* Activity *
The whole listing is to be restated word for word with no images.

* Material provided *
───

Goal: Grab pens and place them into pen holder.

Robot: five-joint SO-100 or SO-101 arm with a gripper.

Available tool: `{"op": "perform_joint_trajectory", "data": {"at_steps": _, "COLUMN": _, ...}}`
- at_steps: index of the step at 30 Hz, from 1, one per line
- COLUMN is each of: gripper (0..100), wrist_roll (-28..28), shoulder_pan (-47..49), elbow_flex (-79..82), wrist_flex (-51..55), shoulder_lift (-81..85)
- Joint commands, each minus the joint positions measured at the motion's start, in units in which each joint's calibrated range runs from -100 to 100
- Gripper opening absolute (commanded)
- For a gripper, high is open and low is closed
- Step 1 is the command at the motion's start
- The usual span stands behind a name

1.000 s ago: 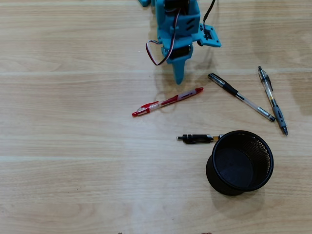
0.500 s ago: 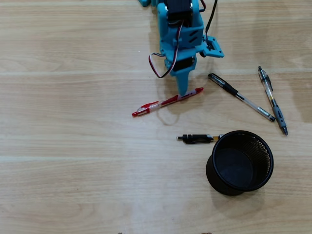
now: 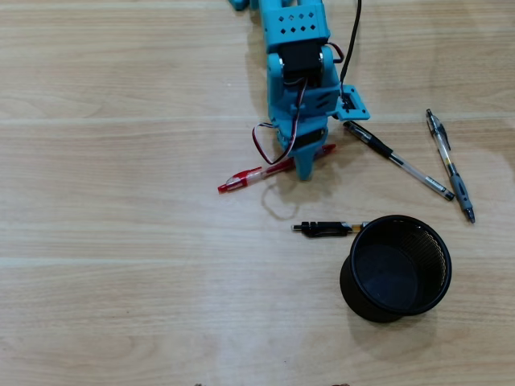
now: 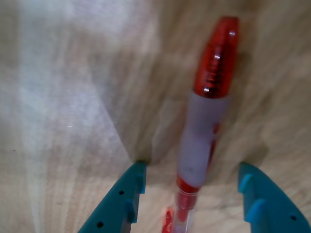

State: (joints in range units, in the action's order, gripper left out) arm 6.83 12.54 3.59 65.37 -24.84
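- Pens lie scattered on the pale wooden surface [image 3: 121, 241]; four show in the overhead view.
- Red and clear pen [image 3: 245, 176] lies slanted near the middle of the overhead view, its left end lower than its right, with the blue arm [image 3: 296, 48] covering part of its right half.
- In the wrist view the red pen [image 4: 206, 121] runs up the picture between the two teal fingers [image 4: 121, 204], its red tip toward the top.
- Pincer [image 4: 192, 179] stands apart, one finger on each side of the red pen; neither finger clearly touches the barrel, and the picture is blurred.
- In the overhead view the pincer [image 3: 306, 170] points down at the red pen's right half.
- Short black pen [image 3: 326, 229] lies level, just left of the pen holder [image 3: 396, 268], its right end at the holder's rim.
- Pen holder, a round black mesh cup, stands upright at lower right of the overhead view; no pen shows inside it.
- Clear pen with a black grip [image 3: 398, 160] lies slanted to the right of the arm, its upper left end close to the arm's side bracket.
- Second clear pen with a grey grip [image 3: 450, 165] lies steeper, farther right, near the first clear pen but apart from it.
- A red, white and black cable [image 3: 269, 145] loops at the arm's left side.
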Motion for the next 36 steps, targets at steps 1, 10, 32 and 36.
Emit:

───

* Answer box *
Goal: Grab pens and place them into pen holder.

Robot: five-joint SO-100 or SO-101 arm with a gripper.

Available tool: `{"op": "perform_joint_trajectory", "data": {"at_steps": _, "COLUMN": _, ...}}`
- at_steps: index of the step at 30 Hz, from 1, one per line
- COLUMN is each of: gripper (0..100), wrist_roll (-28..28), shoulder_pan (-47..49), elbow_flex (-79..82), wrist_flex (-51..55), shoulder_lift (-81..85)
- Joint commands, each minus the joint positions measured at the motion's start, in units in which each joint's calibrated range runs from -100 to 100
- Gripper opening absolute (commanded)
- For a gripper, high is open and low is closed
- Step 1 is the command at the motion's start
- The usual span stands behind a name

1.000 s ago: 
0.500 s ago: 
now: 
now: 

State: (joints in range units, in the action's order, gripper left out) arm 6.83 12.54 3.59 65.37 -24.84
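- Pens lie scattered on the pale wooden surface [image 3: 121, 241]; four show in the overhead view.
- Red and clear pen [image 3: 245, 176] lies slanted near the middle of the overhead view, its left end lower than its right, with the blue arm [image 3: 296, 48] covering part of its right half.
- In the wrist view the red pen [image 4: 206, 121] runs up the picture between the two teal fingers [image 4: 121, 204], its red tip toward the top.
- Pincer [image 4: 192, 179] stands apart, one finger on each side of the red pen; neither finger clearly touches the barrel, and the picture is blurred.
- In the overhead view the pincer [image 3: 306, 170] points down at the red pen's right half.
- Short black pen [image 3: 326, 229] lies level, just left of the pen holder [image 3: 396, 268], its right end at the holder's rim.
- Pen holder, a round black mesh cup, stands upright at lower right of the overhead view; no pen shows inside it.
- Clear pen with a black grip [image 3: 398, 160] lies slanted to the right of the arm, its upper left end close to the arm's side bracket.
- Second clear pen with a grey grip [image 3: 450, 165] lies steeper, farther right, near the first clear pen but apart from it.
- A red, white and black cable [image 3: 269, 145] loops at the arm's left side.
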Motion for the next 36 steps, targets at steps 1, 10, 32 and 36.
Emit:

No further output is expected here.